Cabbage stem weevil

  • Beetles up to 3 mm in size, brownish-black. Characteristic are light back spot and reddish-brown feet. After maturation feeding, several eggs are laid on the underside of the leaf stalks. Damage is caused by larvae feeding in the stem marrow and secondary fungus at feeding sites and drill holes. Infested stems are often violet-black discoloured. Larvae pupate in the soil. Young beetles with harmless ripening food from July onwards, then migrate to winter storage. One generation/year.
     

CONTROL BENCHMARK

  • Set up yellow traps early on the first warm days, often required as early as February.
  • Influx often in several waves, is well detected by yellow traps. Place a yellow trap in the direction of possible winter stores.
  • The control target is 15 beetles per yellow trap in 3 days.
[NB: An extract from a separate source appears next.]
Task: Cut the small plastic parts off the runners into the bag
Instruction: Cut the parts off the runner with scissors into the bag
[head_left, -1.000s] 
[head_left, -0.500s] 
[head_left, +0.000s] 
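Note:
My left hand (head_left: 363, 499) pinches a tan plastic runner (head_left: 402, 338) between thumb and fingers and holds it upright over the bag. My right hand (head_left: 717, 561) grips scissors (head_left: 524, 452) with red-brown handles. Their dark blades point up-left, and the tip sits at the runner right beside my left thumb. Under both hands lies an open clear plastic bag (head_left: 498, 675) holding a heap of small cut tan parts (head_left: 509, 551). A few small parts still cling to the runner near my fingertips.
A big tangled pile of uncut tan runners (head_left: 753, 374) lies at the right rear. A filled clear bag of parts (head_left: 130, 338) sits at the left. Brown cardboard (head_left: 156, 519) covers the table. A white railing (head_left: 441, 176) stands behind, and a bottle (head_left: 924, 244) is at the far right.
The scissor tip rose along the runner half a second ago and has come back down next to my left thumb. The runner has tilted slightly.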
Depending on the temperature, beetles need approx. 1-2 weeks for maturing damage before egg laying begins. Use treatment margin for optimal treatment.
  • Eggs and larvae can no longer be controlled.
     

PREVENTION

  • Spare the natural opponent. Some species of trichogramma wasp as larval parasites; ground beetles eat some of the larvae as they migrate to pupate in the soil.
  • If young beetles are found in the old rape seed during/after the rape harvest, the timely mulching of the rape stubble can contribute to decimation.

 

The Cabbage stem weevil: recognizable by the bright dorsal spot and red feets
 The Cabbage stem weevil: recognizable by the bright dorsal spot and red feets
 
Left: cabbage stem weevil; Right: rape stem weevil in size comparison
 Left: cabbage stem weevil; Right: rape stem weevil in size comparison
 
Larvae of the cabbage stem weevil destroy the stem
 Larvae of the cabbage stem weevil destroy the stem
 
Borehole of the caabage stem weevil larvae, often secondary fungal infection with phoma.
 Borehole of the caabage stem weevil larvae, often secondary fungal infection with phoma.